# Work order
All lines in the records below from the line with "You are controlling" through the line with "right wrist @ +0" are to be given again exactly, both ends included; the pictures are to be left out.

# Data supplied

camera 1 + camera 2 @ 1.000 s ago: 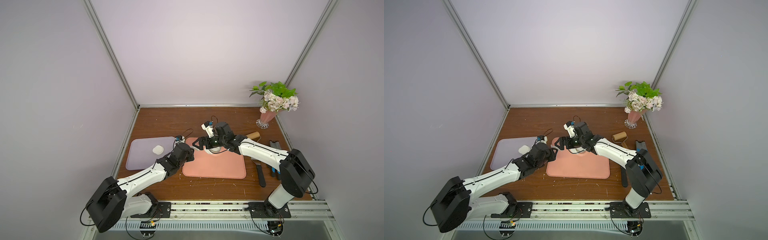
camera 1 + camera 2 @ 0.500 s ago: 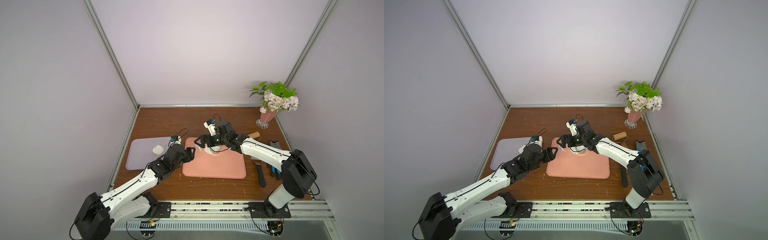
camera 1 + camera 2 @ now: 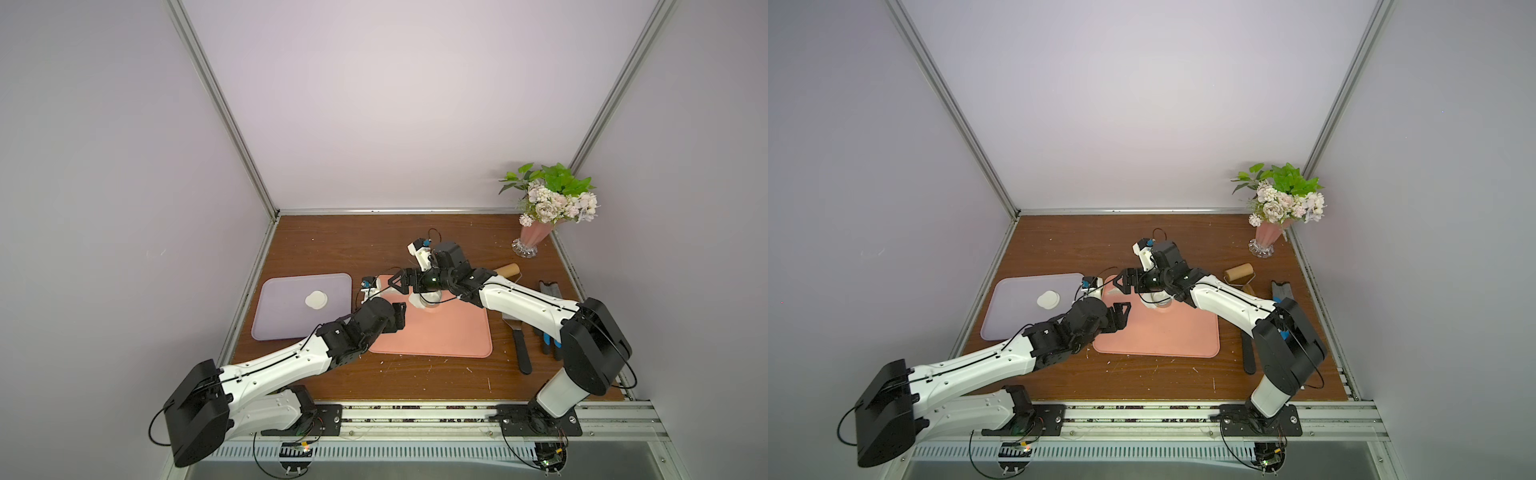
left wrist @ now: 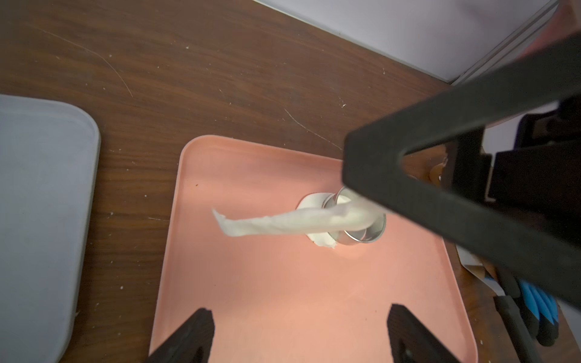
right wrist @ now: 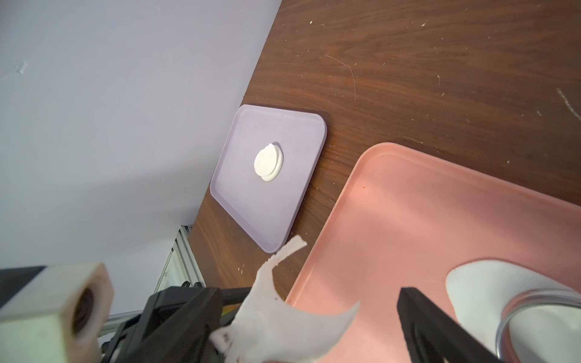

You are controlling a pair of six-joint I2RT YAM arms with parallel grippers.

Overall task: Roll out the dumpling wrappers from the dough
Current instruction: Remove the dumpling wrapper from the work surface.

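Observation:
Two dumpling wrappers (image 3: 316, 300) (image 3: 1048, 299) (image 5: 268, 162) lie stacked, round and white, on the purple tray (image 3: 286, 324) (image 5: 261, 217). On the pink tray (image 3: 449, 336) (image 4: 283, 292) a steel ring cutter (image 3: 430, 297) (image 4: 361, 228) stands on a flat piece of dough (image 4: 319, 243) (image 5: 484, 279). My right gripper (image 3: 401, 284) (image 5: 311, 295) hovers open beside the cutter. A ragged white scrap (image 4: 283, 221) (image 5: 283, 314) clings to one of its fingers. Low over the pink tray's left part, my left gripper (image 3: 399, 316) (image 4: 300, 314) is open and empty.
A tan wooden roller (image 3: 509, 270) (image 3: 1237, 274) lies behind the pink tray on the right. A black-handled spatula (image 3: 521, 349) and blue-handled tools (image 3: 548, 332) lie along the right edge. A flower vase (image 3: 536, 237) stands in the back right corner.
My left gripper has opened and moved right, from the purple tray's edge to over the pink tray. The right gripper has stayed near the cutter with the scrap on it.

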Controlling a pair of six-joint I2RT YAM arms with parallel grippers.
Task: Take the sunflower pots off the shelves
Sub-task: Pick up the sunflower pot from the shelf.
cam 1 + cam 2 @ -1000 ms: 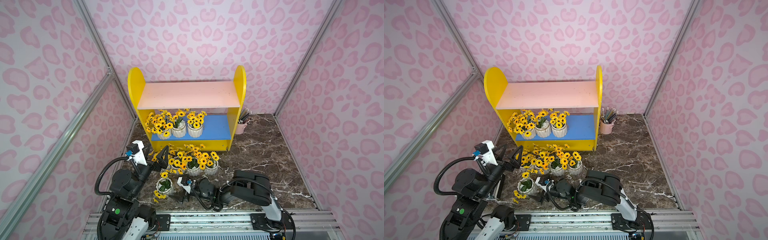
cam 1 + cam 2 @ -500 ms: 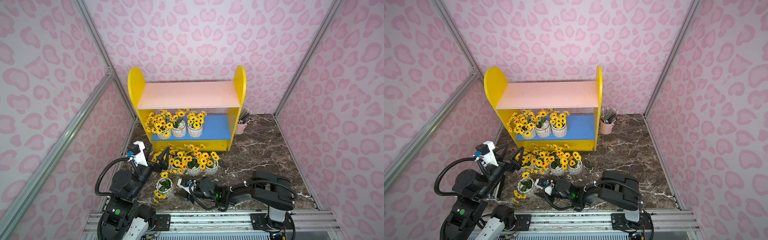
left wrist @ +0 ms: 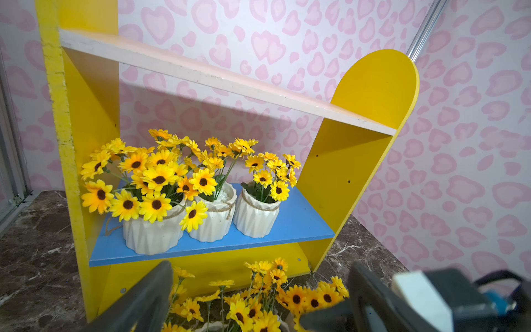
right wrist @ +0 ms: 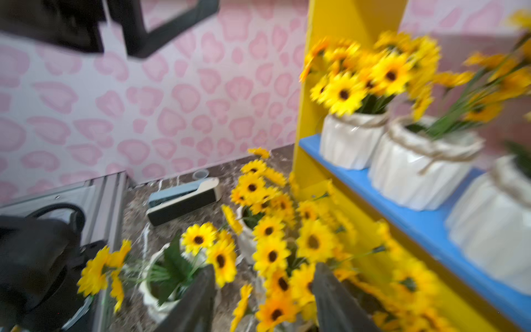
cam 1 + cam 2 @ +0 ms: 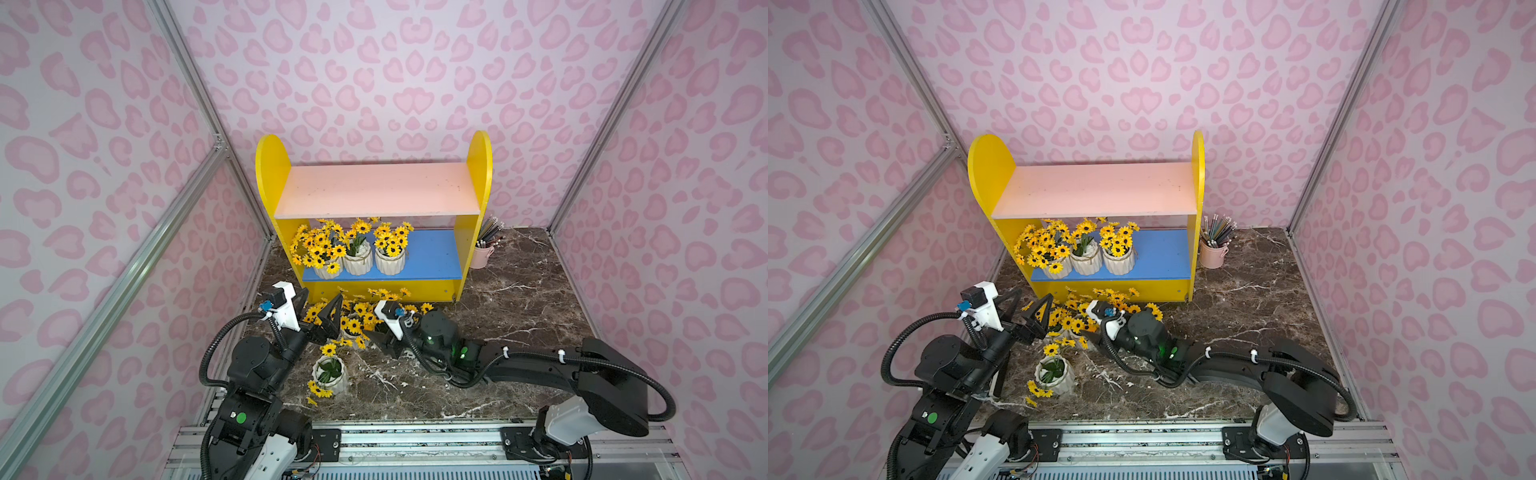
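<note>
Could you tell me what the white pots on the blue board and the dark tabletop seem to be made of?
White ribbed pots: likely glazed ceramic; crisp folded ribs, soft sheen. Dark brown tabletop: marble look, white veins, smooth; real stone or printed surface, I cannot tell.

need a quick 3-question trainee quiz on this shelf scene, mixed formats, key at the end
1. How many flower pots stand on the blue board?
2. True or false: the pink board holds a pot.
3. Where is the cup of pencils? A) on the pink board B) on the tabletop, beside the shelf unit C) on the blue board

Key: 1) three 2) false 3) B
</note>
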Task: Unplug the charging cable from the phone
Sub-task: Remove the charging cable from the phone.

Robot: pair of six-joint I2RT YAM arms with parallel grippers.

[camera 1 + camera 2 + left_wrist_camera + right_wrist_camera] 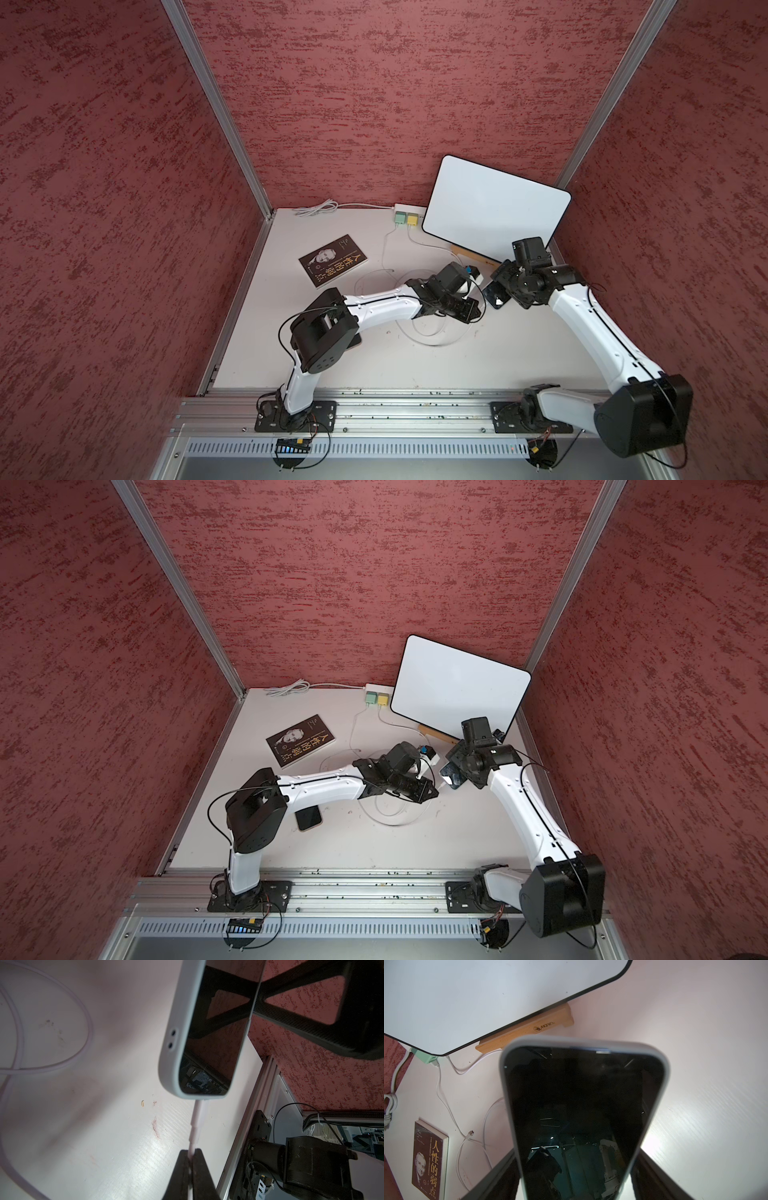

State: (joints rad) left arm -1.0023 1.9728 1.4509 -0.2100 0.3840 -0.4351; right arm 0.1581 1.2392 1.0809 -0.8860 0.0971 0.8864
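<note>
Your right gripper point(577, 1167) is clamping the phone point(451, 776) by its sides over the white table point(353, 365), around 2 o'clock. Its long axis is running 2-to-8, with the port end facing 8. Your left gripper point(192, 1153) is pinching the charging cable point(195, 1122), which is sitting plugged in. Red textured walls point(374, 83) are boxing it all in.

Soft, even light filled the booth, and shadows on the white table point(374, 365) were faint. In the wrist views a pale glare streaked that surface, while the dark phone point(581, 1105) screen mirrored the room, its nearest edge blurred.
</note>
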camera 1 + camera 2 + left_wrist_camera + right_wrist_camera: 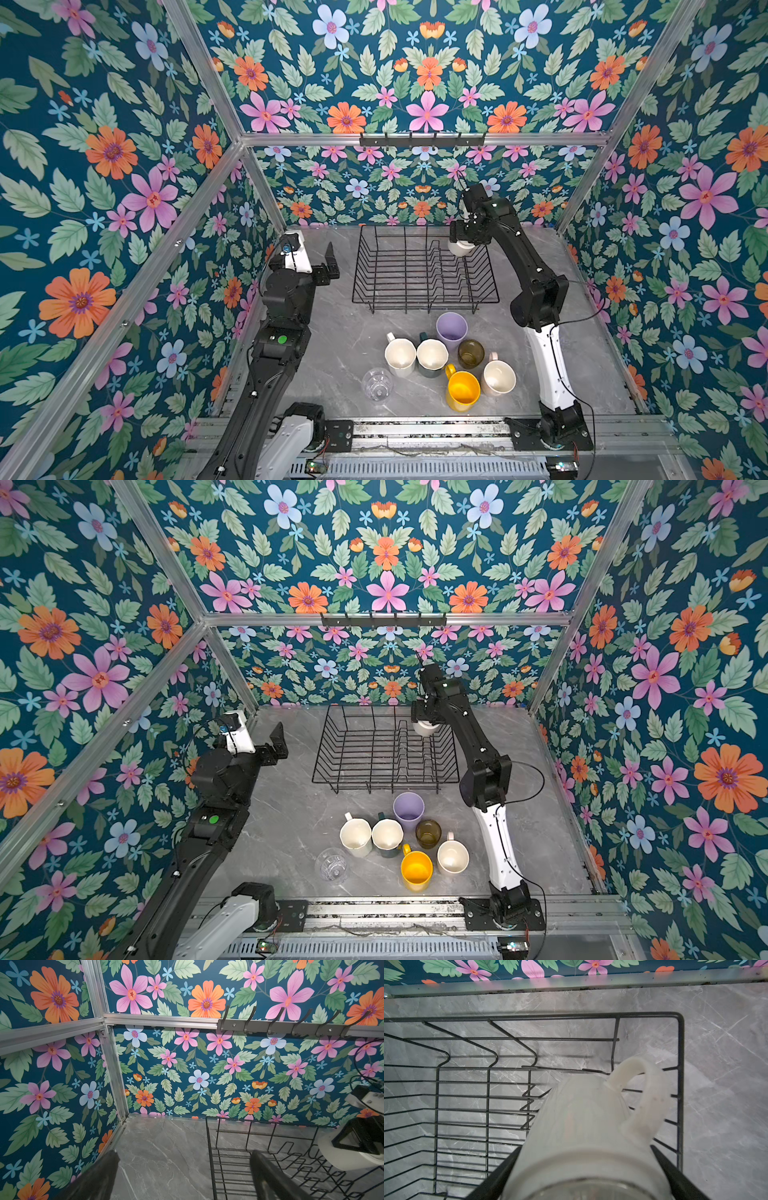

# Reply to the task
You are controlling a pair of six-joint I2RT YAM arms with parallel grippers.

Overall task: Roll out the dumpling wrappers from the dough
Current instruction: Remove the dumpling wrapper from the work surface.

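Observation:
Two dumpling wrappers (image 3: 316, 300) (image 3: 1048, 299) (image 5: 268, 162) lie stacked, round and white, on the purple tray (image 3: 286, 324) (image 5: 261, 217). On the pink tray (image 3: 449, 336) (image 4: 283, 292) a steel ring cutter (image 3: 430, 297) (image 4: 361, 228) stands on a flat piece of dough (image 4: 319, 243) (image 5: 484, 279). My right gripper (image 3: 401, 284) (image 5: 311, 295) hovers open beside the cutter. A ragged white scrap (image 4: 283, 221) (image 5: 283, 314) clings to one of its fingers. Low over the pink tray's left part, my left gripper (image 3: 399, 316) (image 4: 300, 314) is open and empty.
A tan wooden roller (image 3: 509, 270) (image 3: 1237, 274) lies behind the pink tray on the right. A black-handled spatula (image 3: 521, 349) and blue-handled tools (image 3: 548, 332) lie along the right edge. A flower vase (image 3: 536, 237) stands in the back right corner.
My left gripper has opened and moved right, from the purple tray's edge to over the pink tray. The right gripper has stayed near the cutter with the scrap on it.
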
Controlling a pair of six-joint I2RT YAM arms with parallel grippers.
Task: Take the sunflower pots off the shelves
Sub-task: Pick up the sunflower pot from the shelf.
cam 1 + cam 2 @ -1000 ms: 
cam 1 + cam 2 @ -500 ms: 
left wrist @ +0 ms: 
right wrist @ +0 ms: 

No further output remains.